This kale quinoa salad is packed with protein and fiber to keep you full. How often is a dish both healthy and irresistibly delicious?!
This kale salad is one of my favorite meal prepping recipes. I like to make a huge batch on Sunday and portion it out into airtight containers for quick, healthy lunches throughout the week. Just remember to keep the dressing on the side!
In all honesty, kale and quinoa can be pretty bland all on their own. This salad really elevates these superfoods by balancing them out with creamy cucumber, crunchy cucumbers, hard-boiled eggs, and ranch dressing. This makes for a salad that you actually want to eat. Imagine that!
Quinoa Kale & Avocado Salad Video
How to Make Quinoa Kale & Avocado Salad
Making this tasty quinoa salad is so easy, you can hardly call it a recipe. Below, find a quick hitter overview of the recipe before you dive in.
- Chop the Ingredients: Using a sharp knife, cut up kale, avocado, and cucumber into bite-sized pieces. Next, chop up the egg. Add all of the veggies and quinoa into a medium-sized bowl.
- Toss in the Dressing: Add in your favorite ranch dressing and toss to combine. Enjoy as-is or alongside your favorite protein!
What kind of kale should I use? Experiment with any kind of kale you love best. From curly kale to baby kale, you can’t go wrong!
Tips & Tricks
Below, find a handful of pro tips and tricks to help you make the best quinoa kale and avocado salad.
- Chop the veggies and eggs into similar-sized pieces. Chopping the veggies into similar sizes isn’t just for presentation, but also for ensuring each forkful is consistent in texture.
- Toss the salad right before you plan to serve it. Even though kale is sturdier than other greens, it’s still recommended that you toss the salad only right before you plan to serve it for maximum freshness.
- Cook the quinoa until it’s al dente. Quinoa is at its best when it’s the perfect balance of firm and chewy. If you have had trouble getting it right in the past, check out the guide on how to cook kale perfectly.
Why do people “massage” kale? For those of you who don’t like the fibrous nature of this green, gently massage it with your hands in a bowl with a bit of olive oil. This will soften the raw kale leaves and make them easier to chew!
Serving Quinoa Kale & Avocado Salad
This quinoa kale salad is perfect for a quick weeknight meal or a dish to bring to your next potluck. If you’re a vegetarian, this salad is filling enough to be eaten as a meal all on its own. It can also be served as a hearty side dish alongside any protein. A couple of favorites include leg of lamb, grilled chicken, or air fryer salmon.

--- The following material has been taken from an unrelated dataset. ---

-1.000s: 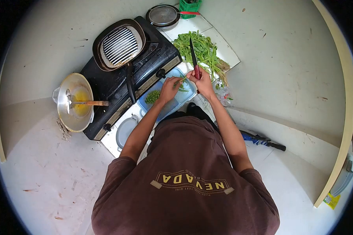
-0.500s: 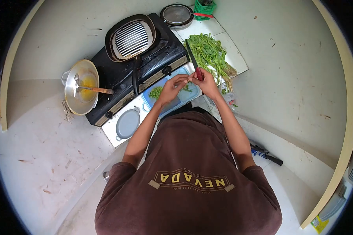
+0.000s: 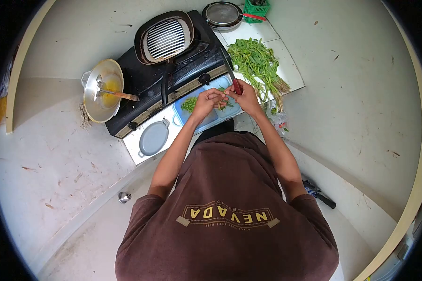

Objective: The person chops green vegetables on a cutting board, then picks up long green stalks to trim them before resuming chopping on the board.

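Observation:
My right hand (image 3: 246, 99) grips a knife by its dark red handle (image 3: 237, 86), its blade pointing up and away from me. Close beside it, my left hand (image 3: 208, 102) pinches a thin green stem (image 3: 222, 104), and the fingertips of both hands meet at it. Below the hands lies a blue cutting board (image 3: 207, 123). Chopped greens (image 3: 189, 104) are heaped on the board's left part. A bunch of leafy greens (image 3: 253, 58) with roots rests on the white tiles beyond my right hand.
A black gas stove (image 3: 126, 77) carries a square grill pan (image 3: 140, 49). At its left sits a metal pot (image 3: 91, 105) with a wooden-handled ladle. A grey oval plate (image 3: 154, 139) lies on the front tiles. Sieves (image 3: 222, 15) and a green basket (image 3: 256, 10) stand at the back.
The view has shifted slightly, so the stove and counter appear a little higher and further right. Both hands stay together over the board, with the knife still in the right hand.

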Demonstrator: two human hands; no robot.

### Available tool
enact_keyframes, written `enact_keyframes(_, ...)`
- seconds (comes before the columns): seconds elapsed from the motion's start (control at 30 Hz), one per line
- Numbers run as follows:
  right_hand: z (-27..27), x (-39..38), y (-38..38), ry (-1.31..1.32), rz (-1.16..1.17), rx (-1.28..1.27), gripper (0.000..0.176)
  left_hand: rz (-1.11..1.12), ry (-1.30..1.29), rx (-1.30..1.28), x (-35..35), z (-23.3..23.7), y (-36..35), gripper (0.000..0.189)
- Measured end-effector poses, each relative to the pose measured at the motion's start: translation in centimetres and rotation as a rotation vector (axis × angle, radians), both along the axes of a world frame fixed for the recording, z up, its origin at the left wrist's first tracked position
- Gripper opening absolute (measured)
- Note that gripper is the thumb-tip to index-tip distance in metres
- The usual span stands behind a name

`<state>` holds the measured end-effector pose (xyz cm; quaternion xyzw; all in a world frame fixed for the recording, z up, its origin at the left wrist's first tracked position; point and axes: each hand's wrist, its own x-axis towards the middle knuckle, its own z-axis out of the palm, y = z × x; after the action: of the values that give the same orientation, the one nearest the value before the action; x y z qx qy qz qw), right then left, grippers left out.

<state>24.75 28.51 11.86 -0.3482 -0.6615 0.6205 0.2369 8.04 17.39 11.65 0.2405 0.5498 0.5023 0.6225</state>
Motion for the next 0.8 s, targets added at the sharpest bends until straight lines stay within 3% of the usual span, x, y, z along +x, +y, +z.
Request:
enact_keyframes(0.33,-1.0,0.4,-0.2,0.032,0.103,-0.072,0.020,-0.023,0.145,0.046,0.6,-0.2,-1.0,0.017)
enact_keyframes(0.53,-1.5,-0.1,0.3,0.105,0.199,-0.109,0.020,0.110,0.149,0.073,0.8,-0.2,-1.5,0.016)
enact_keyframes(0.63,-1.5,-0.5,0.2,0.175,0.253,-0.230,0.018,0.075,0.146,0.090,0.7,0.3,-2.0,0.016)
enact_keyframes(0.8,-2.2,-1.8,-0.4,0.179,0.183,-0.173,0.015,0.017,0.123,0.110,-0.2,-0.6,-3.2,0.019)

If the kale salad has been tossed with dressing, it will keep in the fridge for up to 2 days before it turns soggy. If you want to increase the shelf life, leave the dressing and avocado out until just before you plan to serve the salad. For the best leftovers, always store the salad in an airtight container to keep the kale from wilting or turning limp.
Can you put raw quinoa in salad?
You should not put raw quinoa in a salad. It’s gritty and hard raw and is best sprouted or cooked for salad.
What goes well in quinoa?
Quinoa can be swapped in anywhere you would use rice, buckwheat, or any other grain.
Should quinoa salad be hot or cold?
Quinoa salad can be hot or cold, it just depends on your preference.
What kale is best for salads?
Tuscan kale and curly kale are the best for salads. They are sold in bunches in most grocery stores these days.
How do you cut kale for a salad?
To slice kale for the salad, run a knife down both sides of the stem to remove it. Then, slice the kale into your desired thickness.
Other Healthy Salads to Try
- Ultimate Garden Salad Recipe – Classic garden side salad
- Broccoli Crab Salad Recipe – Crunchy seafood salad
- Broccoli Cucumber and Tomato Salad – Crunchy broccoli slaw
- 15- Minute Creamy Cucumber Salad – Creamy and herby cucumber salad
- 1 cup quinoa
- 4 cup chopped kale
- 2 avocados
- 2 hard-boiled eggs
- 1 English cucumber
- 1/3 cup ranch dressing any brand
- Gather all the ingredients for the salad.
- Cut up kale, avocado, and cucumber into bite-sized pieces. Add all of the veggies into a medium-sized bowl.
- Cut up the hard-boiled egg into bite-sized pieces. Add the egg and quinoa to the bowl.
- Pour in your favorite ranch dressing and stir the salad to combine. Enjoy!
The calorie breakdown is it per serving or for the whole salad 267 cal?
This would be per serving, this salad has 6 servings. Depending on the ingredients you use, the calories may vary.
This salad is filled with my favorite things! I will definitely try it. 🙂
Oh, for sure. I hope you love the salad as much as we did.
Greens + quinoa = my love language 🙂
So funny. I saw your post today. Live anything plum. I want to try your recipe.